*Task details*: Write out each line of the entries exactly, starting at the first and finishing with the line that contains "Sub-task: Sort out".

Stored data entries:

------------------------------

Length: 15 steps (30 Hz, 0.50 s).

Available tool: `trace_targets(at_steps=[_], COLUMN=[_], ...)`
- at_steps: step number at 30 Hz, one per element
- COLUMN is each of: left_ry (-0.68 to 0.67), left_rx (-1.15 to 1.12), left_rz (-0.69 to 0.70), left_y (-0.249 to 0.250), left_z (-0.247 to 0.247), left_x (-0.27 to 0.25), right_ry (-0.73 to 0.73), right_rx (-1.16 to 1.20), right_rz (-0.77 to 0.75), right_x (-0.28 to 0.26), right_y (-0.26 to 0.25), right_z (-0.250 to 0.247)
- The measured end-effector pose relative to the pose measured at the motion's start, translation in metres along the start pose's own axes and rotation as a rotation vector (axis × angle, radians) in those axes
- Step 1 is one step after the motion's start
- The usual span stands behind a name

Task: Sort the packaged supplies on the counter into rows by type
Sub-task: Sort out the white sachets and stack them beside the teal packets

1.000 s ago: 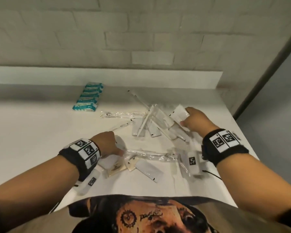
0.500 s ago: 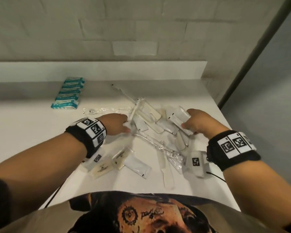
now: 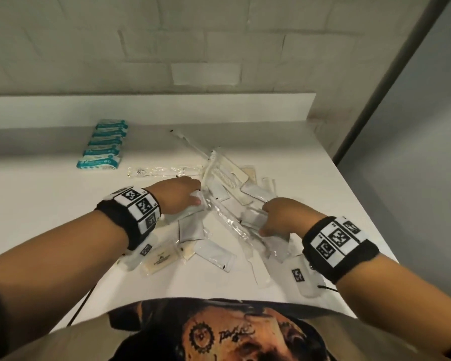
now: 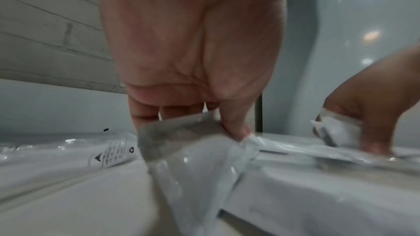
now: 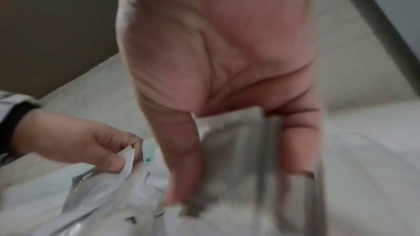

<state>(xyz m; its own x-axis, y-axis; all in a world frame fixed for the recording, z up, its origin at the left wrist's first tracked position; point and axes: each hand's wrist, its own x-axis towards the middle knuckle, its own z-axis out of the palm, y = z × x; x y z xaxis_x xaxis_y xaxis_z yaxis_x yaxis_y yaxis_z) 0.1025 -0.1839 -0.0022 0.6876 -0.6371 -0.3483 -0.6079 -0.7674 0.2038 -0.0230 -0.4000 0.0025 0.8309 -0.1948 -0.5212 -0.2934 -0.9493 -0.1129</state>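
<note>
Where it gripped nothing before, left hand (image 3: 180, 195) (thumb curled) pinches white packet (image 4: 181, 150).

Six teal-and-white packets (image 3: 102, 144) lay in one row at the back left of the bench (image 3: 37, 204). Two cream sachets (image 3: 162, 260) sat at the near left of the pile, while flat white sachets (image 3: 215, 254) numbered at least five, with more hidden under the heap. Long clear-wrapped sticks (image 3: 162, 171) came to at least three, though the tangle made a firm count impossible. Two hands were in view, a left hand (image 3: 179, 195) and a right hand (image 3: 284, 216), each wearing one marked wristband (image 3: 138, 207).
</note>
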Motion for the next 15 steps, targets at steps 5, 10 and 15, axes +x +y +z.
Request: trace_targets(at_steps=[5,10,15], left_ry=[0.177,-0.101,-0.332], left_rx=[-0.212,-0.036,0.129], left_rz=[-0.017,0.140,0.146], left_y=[-0.011,-0.014,-0.015], left_z=[-0.007,0.003,0.007], left_x=[-0.013,-0.013,-0.011], right_ry=[0.107,-0.052,-0.002], right_rx=[0.220,-0.137,-0.074], right_rz=[0.079,0.115,0.156], right_x=[-0.008,-0.015,-0.005], right_y=[0.004,-0.013,-0.015], right_z=[-0.016,0.012,0.024])
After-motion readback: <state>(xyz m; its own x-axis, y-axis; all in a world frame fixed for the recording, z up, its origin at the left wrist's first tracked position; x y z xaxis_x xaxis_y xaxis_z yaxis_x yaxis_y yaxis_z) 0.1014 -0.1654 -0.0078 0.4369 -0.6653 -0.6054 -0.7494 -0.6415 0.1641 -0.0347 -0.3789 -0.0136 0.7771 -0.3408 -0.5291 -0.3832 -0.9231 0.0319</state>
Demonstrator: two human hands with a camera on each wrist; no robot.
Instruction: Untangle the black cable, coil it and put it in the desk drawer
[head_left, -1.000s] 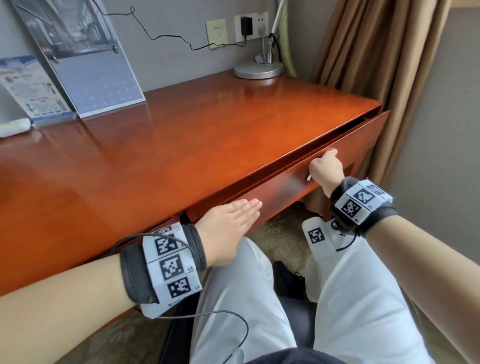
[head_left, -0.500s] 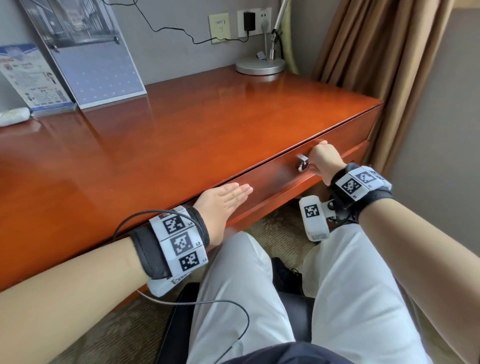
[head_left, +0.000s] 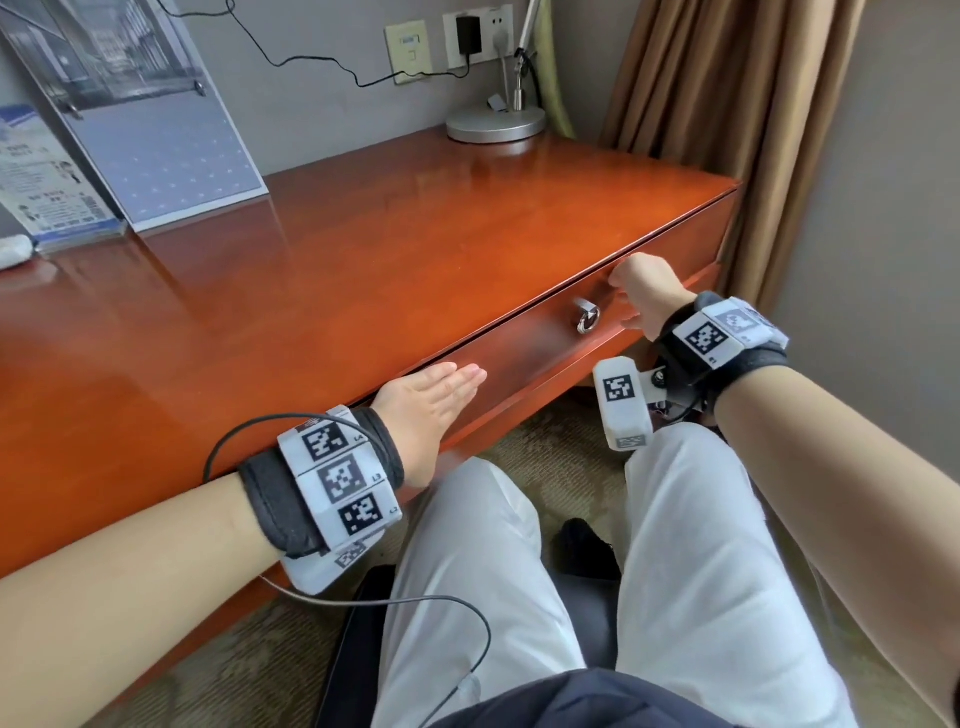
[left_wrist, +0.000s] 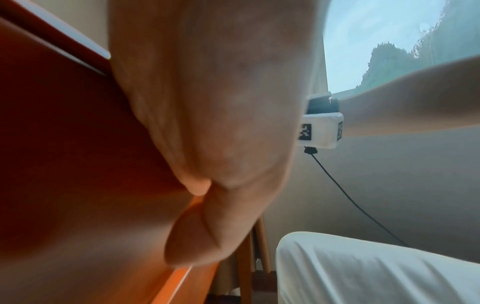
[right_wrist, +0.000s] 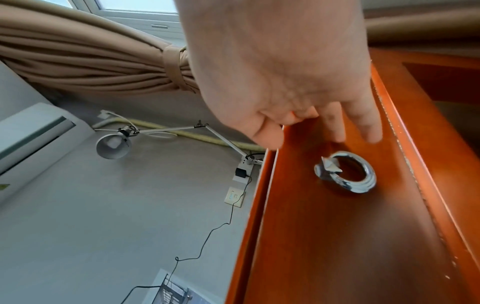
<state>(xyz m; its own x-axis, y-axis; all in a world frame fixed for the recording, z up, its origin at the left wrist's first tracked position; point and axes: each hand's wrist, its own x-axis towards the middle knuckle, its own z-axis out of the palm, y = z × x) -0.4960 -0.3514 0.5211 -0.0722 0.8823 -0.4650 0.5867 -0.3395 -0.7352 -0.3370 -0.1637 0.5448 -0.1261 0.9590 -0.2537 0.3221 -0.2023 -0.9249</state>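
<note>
The drawer (head_left: 519, 358) sits flush with the front of the surface (head_left: 363, 249), so the job looks about finished. I can't see the black cable anywhere on the wood; my guess is it lies inside the drawer, though nothing here shows that. The thin cord (head_left: 311, 65) running from the wall charger (head_left: 467, 34) is a different lead.

What could still go wrong: if a loop of the coil sprang loose inside, it may be caught against the drawer's edge, and any harder push would pinch it. The ring pull (head_left: 587, 317) hangs free, so it could rattle or snag a finger on the way past.

The left hand (head_left: 431, 395) is flat, fingers straight and together, palm against the drawer front, holding nothing. The right hand (head_left: 644, 293) is just beside the ring pull, fingers loosely bent with tips near or on the drawer face, and it grips nothing.
</note>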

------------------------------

*Task output*:
Length: 15 steps (30 Hz, 0.50 s).

Available tool: `trace_targets(at_steps=[_], COLUMN=[_], ...)`
- at_steps: step number at 30 Hz, one per element
- COLUMN is each of: left_ry (-0.68 to 0.67), left_rx (-1.15 to 1.12), left_rz (-0.69 to 0.70), left_y (-0.249 to 0.250), left_z (-0.247 to 0.247), left_x (-0.27 to 0.25), right_ry (-0.73 to 0.73), right_rx (-1.16 to 1.20), right_rz (-0.77 to 0.75), right_x (-0.28 to 0.26), right_y (-0.26 to 0.25), right_z (-0.250 to 0.247)
- The measured end-effector pose relative to the pose measured at the motion's start, translation in metres along the start pose's own axes and rotation as a rotation vector (axis × angle, radians) in those axes
- Step 1 is one step after the motion's start
- The usual span stands behind a name

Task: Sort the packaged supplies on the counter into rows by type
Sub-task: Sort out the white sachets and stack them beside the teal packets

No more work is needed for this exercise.